= Beginning of Section =

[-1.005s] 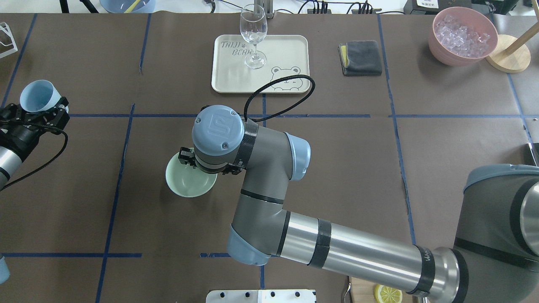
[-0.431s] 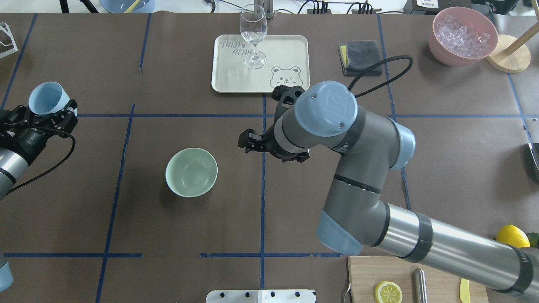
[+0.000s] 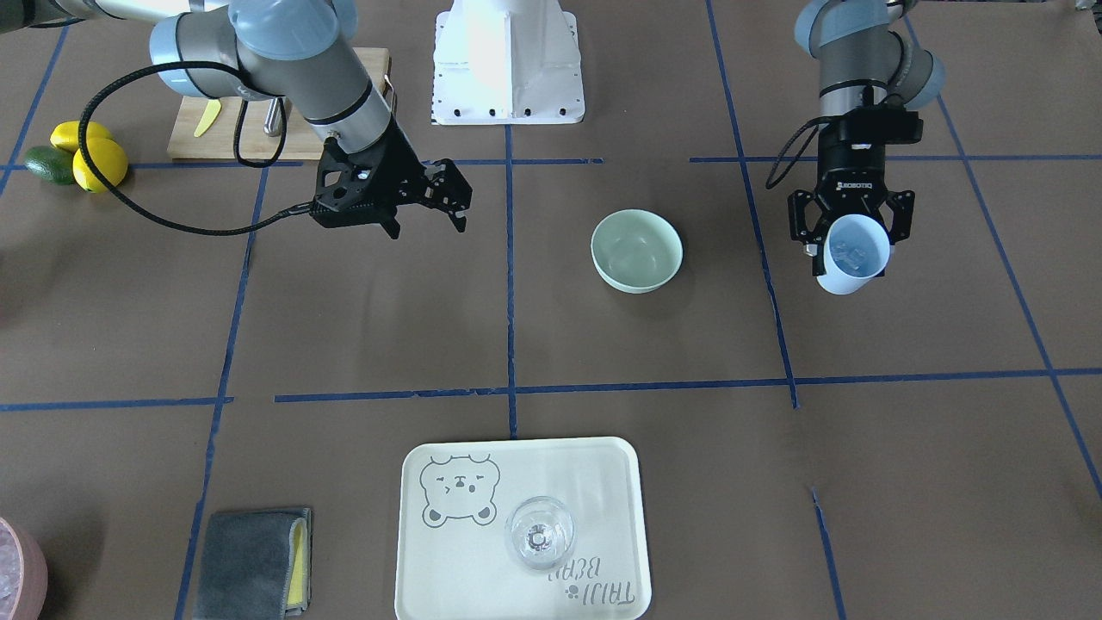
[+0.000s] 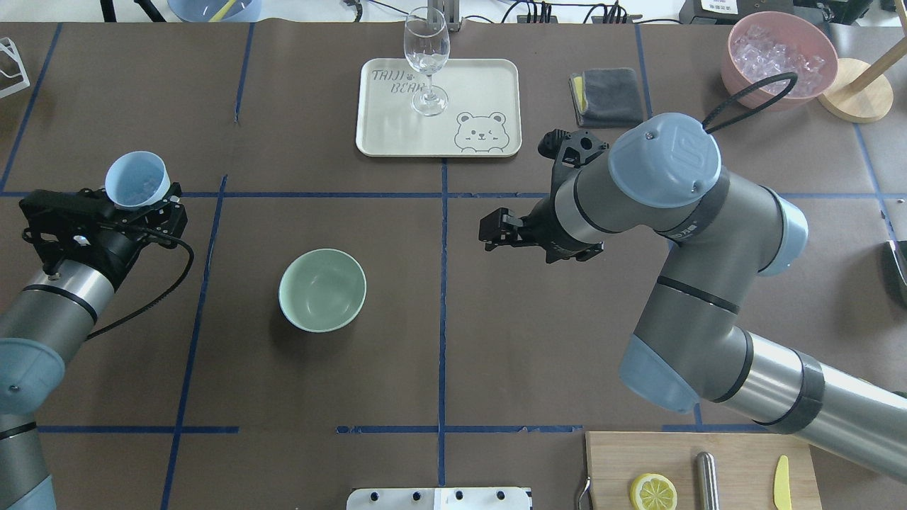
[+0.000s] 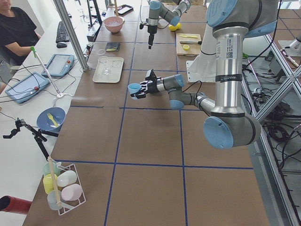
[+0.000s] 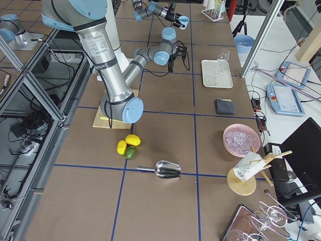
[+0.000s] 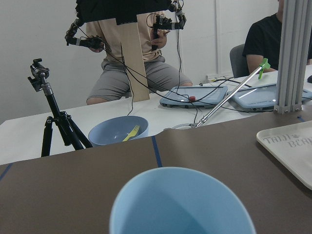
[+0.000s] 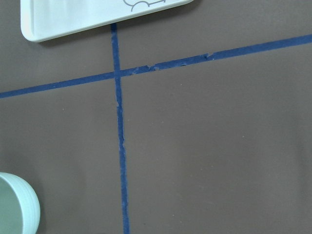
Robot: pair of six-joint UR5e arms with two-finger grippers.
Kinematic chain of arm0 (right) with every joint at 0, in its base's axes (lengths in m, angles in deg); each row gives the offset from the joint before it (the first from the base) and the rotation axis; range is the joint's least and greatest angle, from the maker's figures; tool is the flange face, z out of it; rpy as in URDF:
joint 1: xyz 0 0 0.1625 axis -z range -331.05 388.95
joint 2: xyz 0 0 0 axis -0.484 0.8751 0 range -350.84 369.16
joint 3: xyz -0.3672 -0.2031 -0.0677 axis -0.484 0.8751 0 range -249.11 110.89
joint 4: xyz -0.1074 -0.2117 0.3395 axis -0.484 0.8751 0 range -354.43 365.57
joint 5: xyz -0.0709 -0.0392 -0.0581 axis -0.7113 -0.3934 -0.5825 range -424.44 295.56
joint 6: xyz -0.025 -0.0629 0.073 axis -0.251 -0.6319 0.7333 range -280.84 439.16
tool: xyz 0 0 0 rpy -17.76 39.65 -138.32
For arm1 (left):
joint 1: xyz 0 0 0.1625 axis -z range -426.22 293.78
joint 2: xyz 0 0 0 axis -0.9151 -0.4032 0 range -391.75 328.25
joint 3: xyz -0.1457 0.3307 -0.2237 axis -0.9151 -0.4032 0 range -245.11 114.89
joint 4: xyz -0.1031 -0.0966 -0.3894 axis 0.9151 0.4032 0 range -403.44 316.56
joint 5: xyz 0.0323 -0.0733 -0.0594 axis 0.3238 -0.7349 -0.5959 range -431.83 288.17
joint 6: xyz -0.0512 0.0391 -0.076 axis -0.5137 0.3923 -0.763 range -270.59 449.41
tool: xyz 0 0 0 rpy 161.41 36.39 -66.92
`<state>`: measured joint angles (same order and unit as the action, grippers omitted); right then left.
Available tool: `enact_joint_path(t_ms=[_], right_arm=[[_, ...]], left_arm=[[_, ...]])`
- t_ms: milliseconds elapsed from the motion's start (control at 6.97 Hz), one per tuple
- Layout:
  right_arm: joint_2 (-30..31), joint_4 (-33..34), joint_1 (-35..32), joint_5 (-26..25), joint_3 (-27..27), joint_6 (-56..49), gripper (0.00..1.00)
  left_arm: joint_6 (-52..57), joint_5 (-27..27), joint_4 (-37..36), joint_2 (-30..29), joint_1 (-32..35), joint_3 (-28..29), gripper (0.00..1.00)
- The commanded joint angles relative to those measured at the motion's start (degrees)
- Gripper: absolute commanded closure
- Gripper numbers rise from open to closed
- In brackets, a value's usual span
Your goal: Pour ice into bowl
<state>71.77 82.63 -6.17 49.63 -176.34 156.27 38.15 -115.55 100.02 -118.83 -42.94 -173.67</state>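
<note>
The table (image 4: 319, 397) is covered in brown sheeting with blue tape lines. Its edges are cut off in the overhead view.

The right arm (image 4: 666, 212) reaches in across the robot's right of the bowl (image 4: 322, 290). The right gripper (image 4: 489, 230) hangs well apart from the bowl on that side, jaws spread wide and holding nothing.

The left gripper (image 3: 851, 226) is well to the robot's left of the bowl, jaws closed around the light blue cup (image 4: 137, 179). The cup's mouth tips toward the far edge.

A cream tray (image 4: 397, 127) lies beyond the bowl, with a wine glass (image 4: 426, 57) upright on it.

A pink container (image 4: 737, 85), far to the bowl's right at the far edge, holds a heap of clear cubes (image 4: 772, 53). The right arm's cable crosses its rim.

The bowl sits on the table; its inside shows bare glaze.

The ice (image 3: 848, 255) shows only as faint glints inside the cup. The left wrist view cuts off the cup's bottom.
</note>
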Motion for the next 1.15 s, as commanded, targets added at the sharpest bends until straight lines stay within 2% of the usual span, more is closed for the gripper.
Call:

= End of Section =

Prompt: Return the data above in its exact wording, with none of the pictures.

Answer to the exercise:
[-1.005s] 
[-0.431s] 
[+0.000s] 
[+0.000s] 
[+0.000s] 
[+0.000s] 
[+0.000s] 
[+0.000s] 
Robot: pair of six-joint UR5e arms with two-finger grippers.
Kinematic chain of arm0 (right) with every joint at 0, in its base's axes (lengths in m, angles in deg); each row gives the offset from the joint before it (the first from the base) and the rotation axis; range is the joint's least and greatest angle, from the maker's figures; tool is the flange face, z out of it; rpy as in URDF:
joint 1: xyz 0 0 0.1625 axis -z range -331.05 388.95
joint 2: xyz 0 0 0 axis -0.484 0.8751 0 range -350.84 369.16
joint 3: xyz -0.3672 -0.2031 -0.0677 axis -0.484 0.8751 0 range -249.11 110.89
joint 4: xyz -0.1074 -0.2117 0.3395 axis -0.484 0.8751 0 range -354.43 365.57
joint 5: xyz -0.0709 -0.0392 -0.0581 axis -0.7113 -0.3934 -0.5825 range -424.44 295.56
joint 6: xyz -0.025 -0.0629 0.073 axis -0.251 -0.6319 0.7333 range -280.84 439.16
tool: xyz 0 0 0 rpy -17.76 39.65 -138.32
For arm1 (left):
joint 1: xyz 0 0 0.1625 axis -z range -426.22 293.78
joint 2: xyz 0 0 0 axis -0.9151 -0.4032 0 range -391.75 328.25
joint 3: xyz -0.1457 0.3307 -0.2237 axis -0.9151 -0.4032 0 range -245.11 114.89
joint 4: xyz -0.1031 -0.0966 -0.3894 axis 0.9151 0.4032 0 range -403.44 316.56
joint 5: xyz 0.0323 -0.0733 -0.0594 axis 0.3238 -0.7349 -0.5959 range -431.83 288.17
joint 6: xyz -0.0512 0.0391 -0.076 axis -0.5137 0.3923 -0.763 range -270.59 449.41
tool: xyz 0 0 0 rpy 161.41 36.39 -66.92
`<state>`: measured joint angles (same order and unit as the action, grippers omitted); right then left.
Available tool: `enact_joint_path(t_ms=[_], right_arm=[[_, ...]], left_arm=[[_, ...]])`
- t_ms: milliseconds elapsed from the motion's start (control at 6.97 Hz), one per tuple
- Layout:
  right_arm: joint_2 (-30..31), joint_4 (-33..34), joint_1 (-35..32), joint_5 (-26..25), joint_3 (-27..27), joint_6 (-56..49), gripper (0.00..1.00)
  left_arm: joint_6 (-52..57), joint_5 (-27..27), joint_4 (-37..36), joint_2 (-30..29), joint_1 (-32..35), joint_3 (-28..29), gripper (0.00..1.00)
- The commanded joint angles relative to those measured at the motion's start (degrees)
- Gripper: absolute commanded closure
- Gripper numbers rise from open to closed
- In brackets, a value's usual span
Your goal: Pour ice into bowl
<state>71.77 82.63 -6.17 49.63 -176.34 156.27 38.15 -115.55 100.02 -118.83 -42.94 -173.67</state>
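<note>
The table (image 4: 319, 397) is covered in brown sheeting with blue tape lines. Its edges are cut off in the overhead view.

The right arm (image 4: 666, 212) reaches in across the robot's right of the bowl (image 4: 322, 290). The right gripper (image 4: 489, 230) hangs well apart from the bowl on that side, jaws spread wide and holding nothing.

The left gripper (image 3: 851, 226) is well to the robot's left of the bowl, jaws closed around the light blue cup (image 4: 137, 179). The cup's mouth tips toward the far edge.

A cream tray (image 4: 397, 127) lies beyond the bowl, with a wine glass (image 4: 426, 57) upright on it.

A pink container (image 4: 737, 85), far to the bowl's right at the far edge, holds a heap of clear cubes (image 4: 772, 53). The right arm's cable crosses its rim.

The bowl sits on the table; its inside shows bare glaze.

The ice (image 3: 848, 255) shows only as faint glints inside the cup. The left wrist view cuts off the cup's bottom.
</note>
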Motion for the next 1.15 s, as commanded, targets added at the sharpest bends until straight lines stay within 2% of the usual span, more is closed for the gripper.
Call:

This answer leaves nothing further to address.